Nota estrema – La dipendenza è “un estremo attaccamento disfunzionale a un’esperienza gravemente dannosa per una persona, ma è anche una parte essenziale della sua ecologia, motivo per il quale non può rinunciarvi” (Stanton Peele, p. 74). Quindi “La droga innesca la produzione di dopamina esattamente come fanno gli stimoli comportamentali. Quando un individuo che manifesta dipendenza da videogiochi accende il computer, si osserva un picco nei livelli di dopamina”. Ma “non è il corpo a cadere vittima di un amore non corrisposto per una sostanza pericolosa, piuttosto è la mente che impara ad associare una sostanza, o un comportamento, al sollievo dal dolore psicologico” (Alter, p. 85).
Nota sperimentale – In un esperimento ad alcuni studenti è stato chiesto di rimanere da soli con i propri pensieri per venti minuti, oppure di scegliere di autosomministrarsi delle piccole scariche elettriche molto spiacevoli per passare il tempo. Alla fine ben il 66 per cento dei ragazzi e il 33 per cento delle ragazze hanno utilizzato la scarica elettrica almeno una volta. Quindi “la maggior parte delle persone preferisce fare qualcosa piuttosto che non fare nulla, anche se quel qualcosa è negativo” (otto psicologi, pubblicata su Science nell’estate 2014, citato a p. 157).

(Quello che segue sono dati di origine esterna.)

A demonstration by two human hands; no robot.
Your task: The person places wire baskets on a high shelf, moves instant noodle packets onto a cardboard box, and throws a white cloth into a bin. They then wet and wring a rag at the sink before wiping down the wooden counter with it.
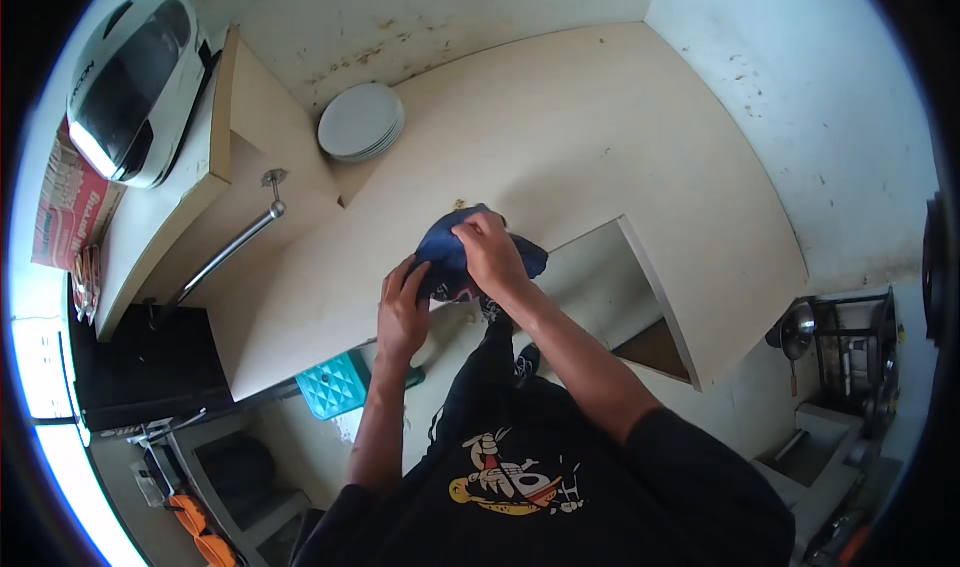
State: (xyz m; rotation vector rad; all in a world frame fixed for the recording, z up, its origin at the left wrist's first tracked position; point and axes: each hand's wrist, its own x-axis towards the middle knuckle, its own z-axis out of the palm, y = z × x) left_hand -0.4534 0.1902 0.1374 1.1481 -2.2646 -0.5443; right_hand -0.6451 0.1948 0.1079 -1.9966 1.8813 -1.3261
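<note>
A dark blue cloth point(440, 252) is bunched up between my two hands, above the front edge of the pale countertop point(560, 137). My left hand point(403, 307) grips its lower left side, with the fingers bent against the fabric. On the upper right part of the cloth lies my right hand point(490, 252), its fingers curled and pinching the material. One end of the cloth sticks out to the right beyond my right hand. A small yellowish bit point(460, 205) shows on the counter just behind the cloth.
White plates point(361, 121) are stacked at the back left, beside a raised shelf point(215, 157) bearing a helmet point(140, 87). A metal bar point(230, 252) juts out below it. The counter has a cut-out point(600, 267) at right. A teal stool point(332, 385) stands below.
</note>
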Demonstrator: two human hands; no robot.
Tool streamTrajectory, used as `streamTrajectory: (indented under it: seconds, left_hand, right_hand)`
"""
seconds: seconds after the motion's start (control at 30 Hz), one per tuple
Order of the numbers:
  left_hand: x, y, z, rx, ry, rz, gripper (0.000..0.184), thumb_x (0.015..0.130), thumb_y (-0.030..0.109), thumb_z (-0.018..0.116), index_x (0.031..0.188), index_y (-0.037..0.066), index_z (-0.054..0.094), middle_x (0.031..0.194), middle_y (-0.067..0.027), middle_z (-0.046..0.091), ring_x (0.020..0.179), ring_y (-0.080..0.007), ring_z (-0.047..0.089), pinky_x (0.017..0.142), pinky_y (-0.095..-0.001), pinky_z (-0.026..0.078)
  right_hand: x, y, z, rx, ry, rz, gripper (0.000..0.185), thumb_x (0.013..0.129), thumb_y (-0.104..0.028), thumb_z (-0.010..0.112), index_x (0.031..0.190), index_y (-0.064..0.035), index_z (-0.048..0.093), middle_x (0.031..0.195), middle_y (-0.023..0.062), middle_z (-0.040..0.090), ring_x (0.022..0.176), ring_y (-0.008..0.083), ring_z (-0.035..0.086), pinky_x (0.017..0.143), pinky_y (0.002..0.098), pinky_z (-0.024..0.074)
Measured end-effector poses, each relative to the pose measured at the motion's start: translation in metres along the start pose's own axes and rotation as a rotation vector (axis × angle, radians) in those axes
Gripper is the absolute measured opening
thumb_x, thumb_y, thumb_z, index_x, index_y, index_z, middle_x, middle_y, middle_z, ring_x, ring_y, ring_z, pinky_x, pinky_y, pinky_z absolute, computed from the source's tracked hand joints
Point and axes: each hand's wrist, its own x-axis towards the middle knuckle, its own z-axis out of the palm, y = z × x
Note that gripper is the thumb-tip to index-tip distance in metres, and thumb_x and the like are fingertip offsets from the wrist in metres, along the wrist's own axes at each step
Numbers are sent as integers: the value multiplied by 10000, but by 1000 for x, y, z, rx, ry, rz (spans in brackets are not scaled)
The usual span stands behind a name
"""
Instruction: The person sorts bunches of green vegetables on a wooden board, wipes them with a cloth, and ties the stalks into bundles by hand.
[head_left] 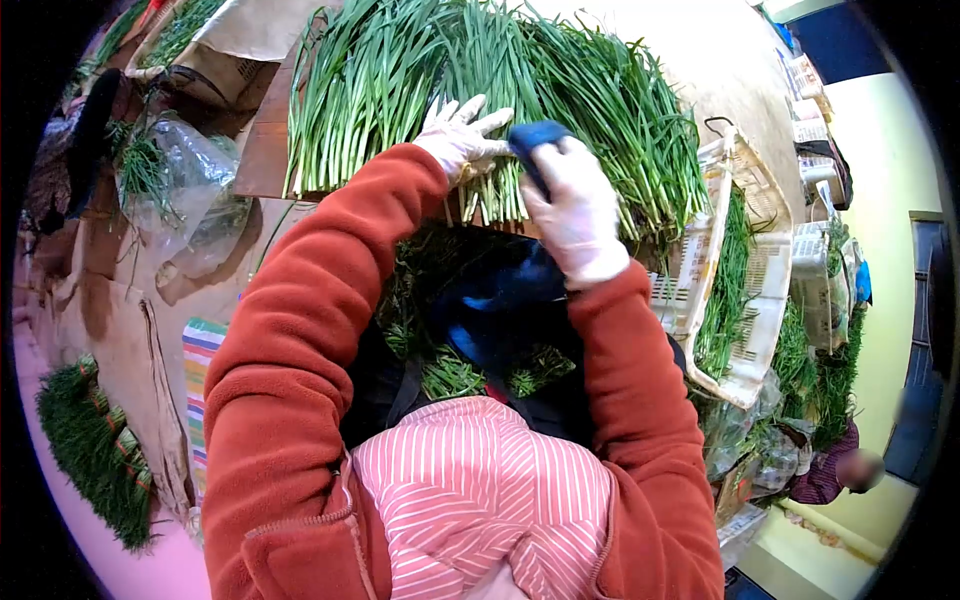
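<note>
Under the spread left hand (462, 138): long greens (480, 60), laid out, seemingly untied.
Clasps a dark-blue object (533, 138) in the right hand (580, 210); right of it, more greens (727, 285), untouched, in a crate (768, 305).

No text, label, brand, number or sign can be read anywhere here.
</note>
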Motion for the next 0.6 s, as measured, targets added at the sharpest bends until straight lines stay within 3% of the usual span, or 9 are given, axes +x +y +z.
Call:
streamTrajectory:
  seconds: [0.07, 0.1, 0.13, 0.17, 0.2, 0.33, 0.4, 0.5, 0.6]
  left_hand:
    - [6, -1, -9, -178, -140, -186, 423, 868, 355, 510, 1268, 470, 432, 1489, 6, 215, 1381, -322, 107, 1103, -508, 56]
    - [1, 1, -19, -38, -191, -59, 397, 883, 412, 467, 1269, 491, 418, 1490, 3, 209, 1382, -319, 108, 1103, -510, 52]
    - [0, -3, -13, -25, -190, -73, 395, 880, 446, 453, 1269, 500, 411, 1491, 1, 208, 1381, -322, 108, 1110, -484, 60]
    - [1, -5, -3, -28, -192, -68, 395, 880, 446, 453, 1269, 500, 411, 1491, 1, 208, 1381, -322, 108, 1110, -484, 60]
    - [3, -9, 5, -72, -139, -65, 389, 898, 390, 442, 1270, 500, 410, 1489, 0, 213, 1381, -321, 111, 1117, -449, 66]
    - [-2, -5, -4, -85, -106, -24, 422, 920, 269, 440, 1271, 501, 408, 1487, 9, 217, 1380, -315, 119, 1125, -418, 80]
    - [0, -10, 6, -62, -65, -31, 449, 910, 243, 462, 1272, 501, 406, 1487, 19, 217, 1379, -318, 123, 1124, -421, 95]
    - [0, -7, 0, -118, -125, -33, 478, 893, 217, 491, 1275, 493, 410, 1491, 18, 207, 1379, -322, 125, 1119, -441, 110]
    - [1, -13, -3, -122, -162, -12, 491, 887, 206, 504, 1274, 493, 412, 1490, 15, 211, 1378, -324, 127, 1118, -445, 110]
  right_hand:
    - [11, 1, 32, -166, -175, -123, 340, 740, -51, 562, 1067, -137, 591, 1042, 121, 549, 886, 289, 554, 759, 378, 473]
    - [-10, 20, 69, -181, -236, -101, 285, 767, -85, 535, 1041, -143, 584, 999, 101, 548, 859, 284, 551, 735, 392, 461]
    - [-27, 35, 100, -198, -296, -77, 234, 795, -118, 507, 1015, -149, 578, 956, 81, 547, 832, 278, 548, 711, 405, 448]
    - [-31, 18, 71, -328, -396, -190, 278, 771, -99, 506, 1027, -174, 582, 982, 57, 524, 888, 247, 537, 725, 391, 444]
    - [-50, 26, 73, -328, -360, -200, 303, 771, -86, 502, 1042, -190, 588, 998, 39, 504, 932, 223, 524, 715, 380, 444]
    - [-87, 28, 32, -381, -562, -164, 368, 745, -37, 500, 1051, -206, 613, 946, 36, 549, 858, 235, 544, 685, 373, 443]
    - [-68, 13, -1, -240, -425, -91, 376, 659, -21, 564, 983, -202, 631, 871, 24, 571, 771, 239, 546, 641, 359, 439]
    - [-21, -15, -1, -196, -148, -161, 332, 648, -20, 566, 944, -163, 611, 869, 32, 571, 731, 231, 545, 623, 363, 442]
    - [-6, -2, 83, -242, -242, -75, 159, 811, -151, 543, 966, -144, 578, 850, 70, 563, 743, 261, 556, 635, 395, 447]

Nota basilare – Tutti i bambini non dovrebbero essere esposti agli schermi dei telefonini fino ai due anni di età e “dovrebbero avere il permesso di guardare solo la TV, un dispositivo passivo, fino” ai 6 anni, “quando potranno essere introdotti ai media interattivi, come gli iPad e gli smartphone” (Hilarie Cash, p. 224). In ogni caso un genitore dovrebbe essere sempre presente. Forse questa è la posizione eccessivamente rigida di una terapista, ma può essere presa come punto di riferimento per l’educazione digitale e relazionale. I bambini devo avere tutto il tempo per dormire bene, per fare attività fisica e per giocare con molti bambini nella vita reale.
Nota finale – In conclusione “qualsiasi esperienza può generare dipendenza se è in grado di placare un disagio psichico” (p. 76). Ma “non è sufficiente che una persona assuma un farmaco o attui un comportamento, deve anche apprendere che quell’esperienza costituisce un trattamento adeguato per ciò che la affligge psicologicamente” (Maia Szalavitz, https://twitter.com/maiasz, p. 71). La dipendenza è la gemella diversa di un amore sbagliato: è amore senza sostegno emotivo. Nella vita personale e lavorativa “gli stessi istinti che ci spingono a resistere quando proviamo dolore e a perseverare nelle difficoltà possono anche condurci verso il fanatismo e alla manifestazione di comportamenti di dipendenza” (p. 70). A causa degli inevitabili problemi esistenziali e relazionali “la prima età adulta è il periodo associato al più alto rischio di dipendenza. Pochissime persone sviluppano dipendenze più tardi, nel corso del ciclo di vita, se non hanno manifestato addiction durante l’adolescenza (p. 71). La gamification delle esperienze può essere usata negli affari e nella vita. Se viene utilizzata bene “genera comportamenti più saggi” (p. 273).
Nota cinematografica – Un documentario israeliano racconta un’esperienza rieducativa cinese: www.youtube.com/watch?v=NxW0KnzZtwY, www.pbs.org/pov/webjunkie (di Hilla Medalia e Shosh Shlam, 2015).